My Dear Friends,
It would appear that the old custom of "First-Footing" is fast falling out of favour with the majority of folk today. The habit of bringing a New Year's greeting across your neighbour's doorstep as soon as the last chimes of midnight had sounded on the 31st December seems to be no longer what it used to be.
Can I propose a "New Year Resolution" for us as a Church and as individual believers as we take up our positions at the start of this year of 1969? Can we endeavour to hold fast that good old biblical custom of CHRISTIAN "First-Footing"? The Bible doesn't call it that, of course, but the sentiment is surely the same when we are exhorted to "give" ourselves "to hospitality", or to be "kindly affectioned towards one another". The Christian door, according to the Word of God, is to be an ever-open door; the kettle is always on the boil and there is always an extra potato in the pot.
What a sad thing it is when we hear of believers - and unbelievers as well – who are so often left out in the cold simply because we let the spiritual gift of fellowship through hospitality drop dead through failing to exercise it. Our lord spoke about "standing at the door" and knocking to gain an entrance so that He might "sup" with us and we with Him. He also said that "as much as ye have done it unto one of these the least of my brethren, ye have done it unto me." When our doors fail to open to our brethren and sisters in Christ they fail to open to Christ.

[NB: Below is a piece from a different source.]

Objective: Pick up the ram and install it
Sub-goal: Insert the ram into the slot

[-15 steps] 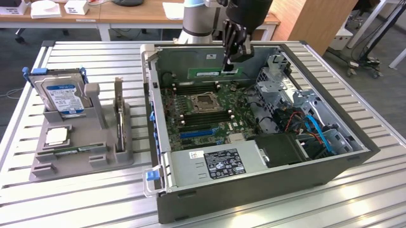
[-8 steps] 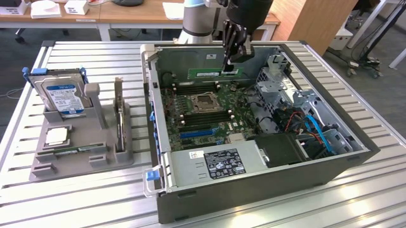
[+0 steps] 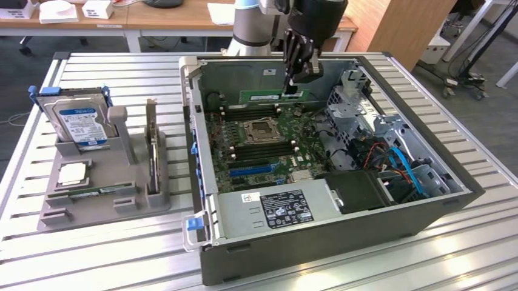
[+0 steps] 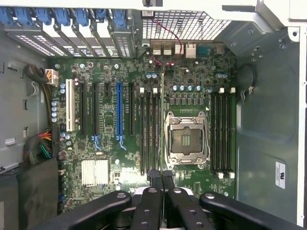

Is there a believer in the congregation in need of help - spiritual or temporal? Then surely, there should be a hundred open doors where he can enter with his burden and have it halved by having it shared. Are there any sick amongst us? Then do our doors open out the way as well as in? That is, is our hospitality outgoing as well as incoming, to take us to their bedside? What about the old folk or those who live alone? Consider the young parents of the Church.. They seldom are able to go up to the house of the Lord together; it is usually "one in the morning and one in the evening," unless granny comes to baby-sit. Have we ever offered to "stand guard" until the evening service is over?
And what of those still unconverted to Christ? There was another old custom in the Church of an earlier age and that was the "cottage meeting" when the house was opened for the work of the gospel. What a source of good those gatherings were. And, of course, we must remember that the Church, too, has an open door — wide enough to receive all your unconverted friends! Remember the "one borne of four"? Four men who really showed their faith in Christ and their concern for their lame friend by carrying him to Jesus. What a joy it must have been when all FIVE walked home together. Surely there is only one thing comparable, and that is when a believer perseveres in bringing that unconverted friend under the sound of God's Word until that night when they both walk home together partakers of the same grace and of the same Spirit.
That stranger in the congregation; that face that SEEMS familiar, because you have been seeing it for a few weeks now; that man, or that woman, or that young person that you're not quite sure of. Why not be a "first-foot" to them? Extend your hand and open your heart and your home, and so fulfil that precious calling that Christ has given to you.